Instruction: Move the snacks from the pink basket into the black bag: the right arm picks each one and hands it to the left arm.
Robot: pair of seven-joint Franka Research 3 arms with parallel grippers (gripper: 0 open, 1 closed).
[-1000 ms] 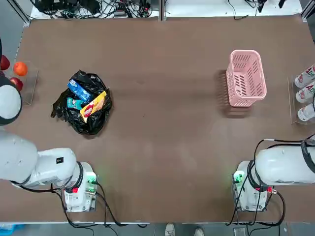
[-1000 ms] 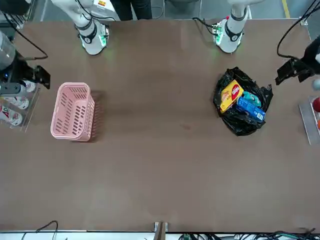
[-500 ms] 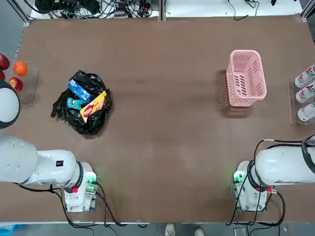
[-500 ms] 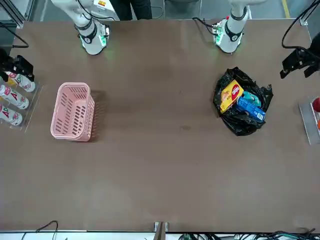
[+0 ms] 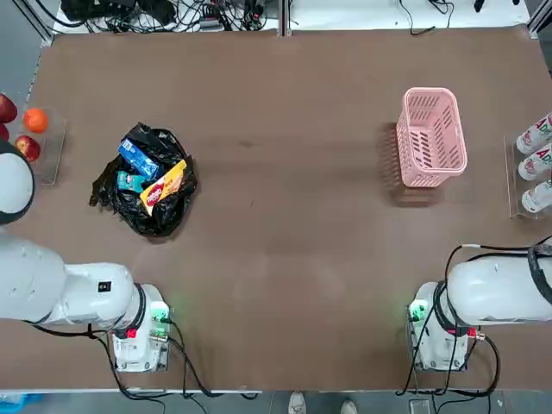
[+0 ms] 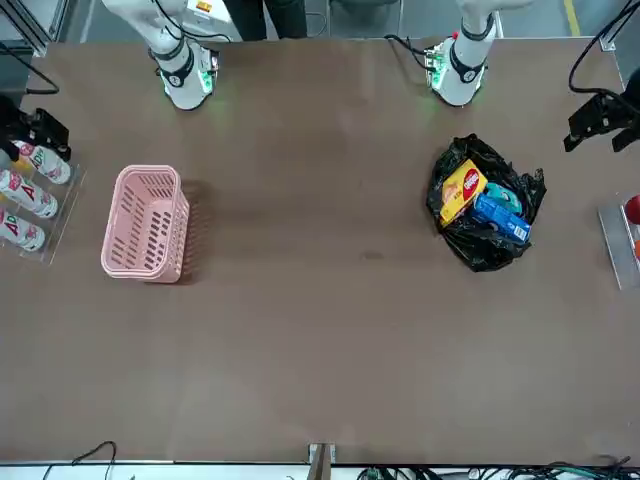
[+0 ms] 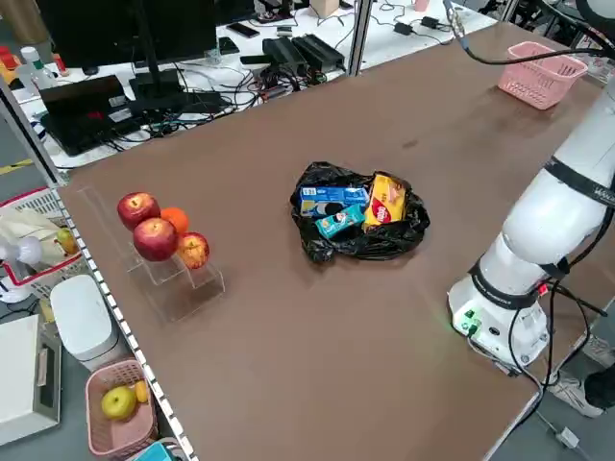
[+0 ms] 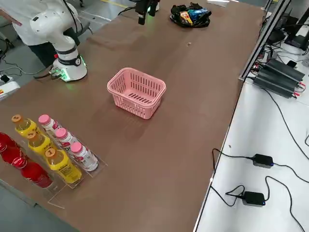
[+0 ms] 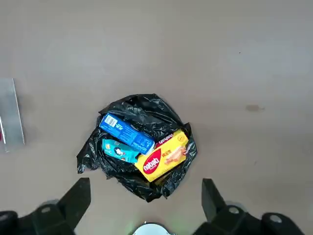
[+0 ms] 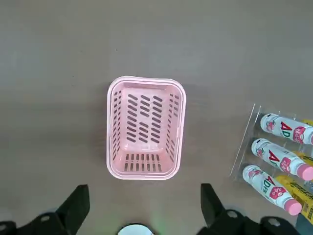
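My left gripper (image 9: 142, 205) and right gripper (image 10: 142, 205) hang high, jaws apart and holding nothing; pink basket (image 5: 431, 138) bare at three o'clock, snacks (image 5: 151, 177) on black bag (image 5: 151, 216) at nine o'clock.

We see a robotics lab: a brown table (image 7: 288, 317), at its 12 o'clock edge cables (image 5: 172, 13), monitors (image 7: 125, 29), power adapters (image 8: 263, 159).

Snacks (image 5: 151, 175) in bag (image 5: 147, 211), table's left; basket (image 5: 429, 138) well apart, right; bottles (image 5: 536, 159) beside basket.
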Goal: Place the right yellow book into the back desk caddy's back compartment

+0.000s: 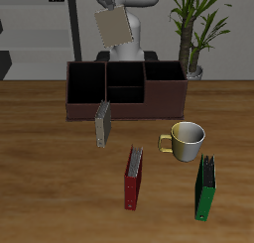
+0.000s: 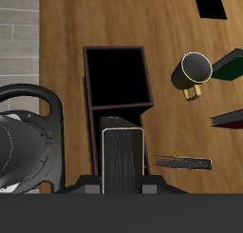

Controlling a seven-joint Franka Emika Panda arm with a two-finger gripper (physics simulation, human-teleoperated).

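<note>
The gripper (image 1: 111,11) is clamped on the book (image 1: 111,29), holding it by its upper edge in the upper centre of the exterior frame, in front of the robot's body and high above the table. The book hangs slightly tilted, one broad cover towards the camera. Below it sits the caddy (image 1: 109,110), with the back compartment (image 1: 125,76) as its narrow middle section. The wrist view looks down past the held book into a dark open section, so the book seems roughly lined up, though I cannot tell how closely. Nearer the front edge stand the twin book (image 1: 101,124), the mug (image 1: 187,140), the red book (image 1: 133,178) and the green book (image 1: 205,188), all well apart from the caddy. The book looks like a stiff, light hardback, and its smooth covers may slip or pivot between the fingers. A firm pinch across the covers near the top edge suits it. The slot looks snug, so the tilt probably needs squaring before lowering.
</note>
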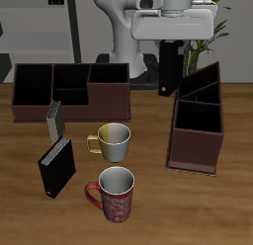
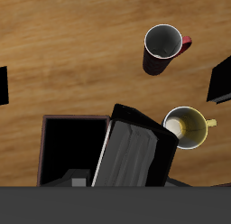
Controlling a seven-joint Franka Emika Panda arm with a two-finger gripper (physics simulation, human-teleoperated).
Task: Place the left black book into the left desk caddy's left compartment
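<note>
My gripper (image 1: 170, 43) is shut on the top of the left black book (image 1: 170, 71), which hangs upright above the table. The book sits just beside the tall slanted end of the maroon left desk caddy (image 1: 193, 150), outside its walls. That tall end is the left compartment (image 1: 203, 84), farthest from the table's front edge. In the wrist view the held book (image 2: 135, 155) fills the middle, with a dark open caddy section (image 2: 72, 151) beside it. The fingertips are hidden by the book.
A darker brown caddy (image 1: 69, 86) stands at the back. A grey book (image 1: 53, 121) and the other black book (image 1: 56, 168) stand in front of it. A yellow mug (image 1: 114, 140) and a red mug (image 1: 116, 193) stand mid-table; both show in the wrist view (image 2: 185, 126) (image 2: 162, 49).
</note>
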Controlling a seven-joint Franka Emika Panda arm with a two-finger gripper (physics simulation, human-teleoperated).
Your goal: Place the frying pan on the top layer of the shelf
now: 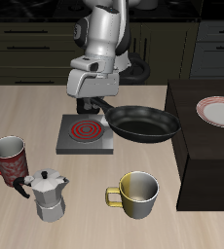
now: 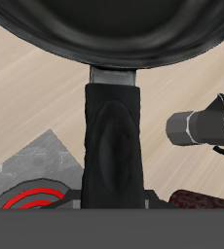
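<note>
Lighting: even, diffuse, moderately bright on the bench (image 1: 94,199); no single strong source evident. The cabinets behind are dim.

Shadows: soft, faint, close under each item; a slightly darker patch lies beneath the frying pan (image 1: 141,124).

Glare: a pale sheen runs along the frying pan's rim; the moka pot (image 1: 48,193) and the metal cup (image 1: 135,192) carry bright highlights. In the wrist view, broad grey reflections cross the pan's underside (image 2: 124,29).

Sharpness: exterior view low in resolution, edges stepped, fine detail lost. Wrist view crisp overall, with a flat grey band along one edge.

Distortion: none noticeable at the edges.
</note>
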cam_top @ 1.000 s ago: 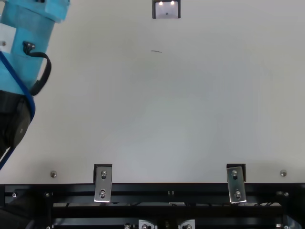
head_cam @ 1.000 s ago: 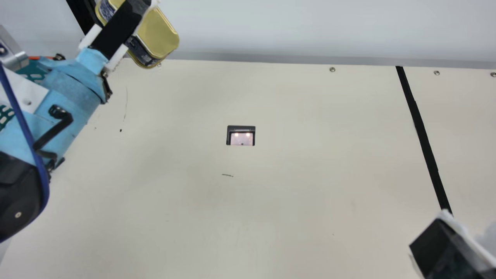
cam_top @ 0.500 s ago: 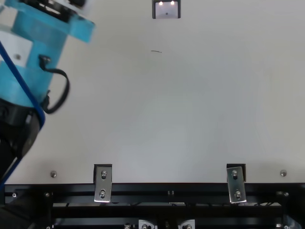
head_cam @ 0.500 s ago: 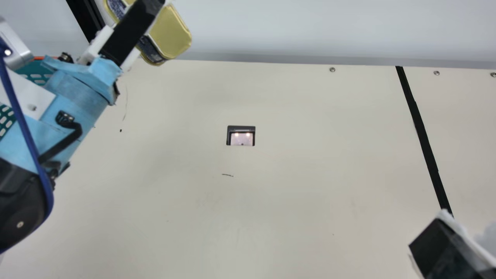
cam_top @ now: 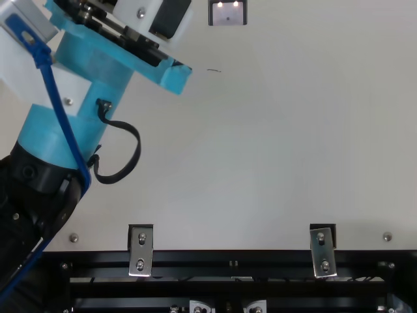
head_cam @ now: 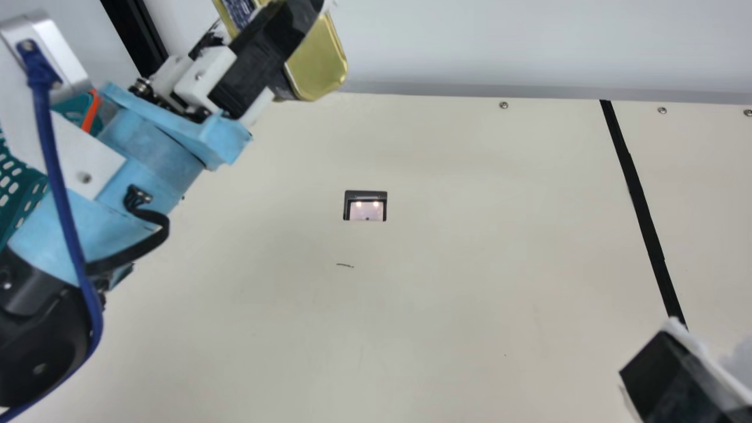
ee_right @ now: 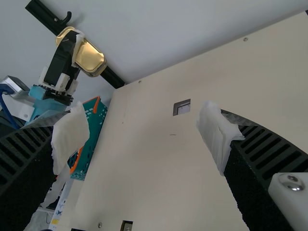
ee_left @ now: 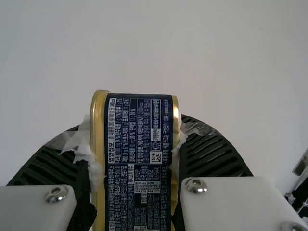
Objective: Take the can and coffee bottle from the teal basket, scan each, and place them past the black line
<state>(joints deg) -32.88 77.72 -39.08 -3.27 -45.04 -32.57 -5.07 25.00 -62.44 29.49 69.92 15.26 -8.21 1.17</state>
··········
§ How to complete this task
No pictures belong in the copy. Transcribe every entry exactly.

§ Result
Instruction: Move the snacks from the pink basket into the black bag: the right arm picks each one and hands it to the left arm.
Robot: pair of seven-joint Franka Research 3 arms with parallel grippers (gripper: 0 open, 1 closed).
[-1000 ms] 
[-1000 ms] 
[-500 ms] 
[-500 ms] 
[+0 ms] 
[+0 ms] 
[+0 ms] 
[+0 ms] 
[+0 ms] 
[+0 ms] 
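My left gripper (image 9: 142, 205) and right gripper (image 10: 142, 205) hang high, jaws apart and holding nothing; pink basket (image 5: 431, 138) bare at three o'clock, snacks (image 5: 151, 177) on black bag (image 5: 151, 216) at nine o'clock.

We see a robotics lab: a brown table (image 7: 288, 317), at its 12 o'clock edge cables (image 5: 172, 13), monitors (image 7: 125, 29), power adapters (image 8: 263, 159).

Snacks (image 5: 151, 175) in bag (image 5: 147, 211), table's left; basket (image 5: 429, 138) well apart, right; bottles (image 5: 536, 159) beside basket.
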Goal: Place the right yellow book into the back desk caddy's back compartment

+0.000s: 
+0.000s: 

Controlling a seven-joint Franka Emika Panda arm with a two-finger gripper (physics simulation, human-teleoperated).

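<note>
The gripper (image 1: 111,11) is clamped on the book (image 1: 111,29), holding it by its upper edge in the upper centre of the exterior frame, in front of the robot's body and high above the table. The book hangs slightly tilted, one broad cover towards the camera. Below it sits the caddy (image 1: 109,110), with the back compartment (image 1: 125,76) as its narrow middle section. The wrist view looks down past the held book into a dark open section, so the book seems roughly lined up, though I cannot tell how closely. Nearer the front edge stand the twin book (image 1: 101,124), the mug (image 1: 187,140), the red book (image 1: 133,178) and the green book (image 1: 205,188), all well apart from the caddy. The book looks like a stiff, light hardback, and its smooth covers may slip or pivot between the fingers. A firm pinch across the covers near the top edge suits it. The slot looks snug, so the tilt probably needs squaring before lowering.
</note>
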Controlling a seven-joint Franka Emika Panda arm with a two-finger gripper (physics simulation, human-teleoperated).
Task: Place the left black book into the left desk caddy's left compartment
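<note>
My gripper (image 1: 170, 43) is shut on the top of the left black book (image 1: 170, 71), which hangs upright above the table. The book sits just beside the tall slanted end of the maroon left desk caddy (image 1: 193, 150), outside its walls. That tall end is the left compartment (image 1: 203, 84), farthest from the table's front edge. In the wrist view the held book (image 2: 135, 155) fills the middle, with a dark open caddy section (image 2: 72, 151) beside it. The fingertips are hidden by the book.
A darker brown caddy (image 1: 69, 86) stands at the back. A grey book (image 1: 53, 121) and the other black book (image 1: 56, 168) stand in front of it. A yellow mug (image 1: 114, 140) and a red mug (image 1: 116, 193) stand mid-table; both show in the wrist view (image 2: 185, 126) (image 2: 162, 49).
</note>
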Controlling a seven-joint Franka Emika Panda arm with a two-finger gripper (physics simulation, human-teleoperated).
Your goal: Place the frying pan on the top layer of the shelf
now: 
now: 
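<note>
Lighting: even, diffuse, moderately bright on the bench (image 1: 94,199); no single strong source evident. The cabinets behind are dim.

Shadows: soft, faint, close under each item; a slightly darker patch lies beneath the frying pan (image 1: 141,124).

Glare: a pale sheen runs along the frying pan's rim; the moka pot (image 1: 48,193) and the metal cup (image 1: 135,192) carry bright highlights. In the wrist view, broad grey reflections cross the pan's underside (image 2: 124,29).

Sharpness: exterior view low in resolution, edges stepped, fine detail lost. Wrist view crisp overall, with a flat grey band along one edge.

Distortion: none noticeable at the edges.
</note>
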cam_top @ 1.000 s ago: 
head_cam @ 1.000 s ago: 
cam_top @ 0.500 s ago: 
head_cam @ 0.500 s ago: 
cam_top @ now: 
head_cam @ now: 
ee_right @ now: 
ee_left @ now: 
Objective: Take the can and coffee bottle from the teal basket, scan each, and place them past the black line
<state>(joints deg) -32.88 77.72 -39.08 -3.27 -45.04 -32.57 -5.07 25.00 -62.44 29.49 69.92 15.26 -8.21 1.17</state>

The exercise asks for nothing more than this.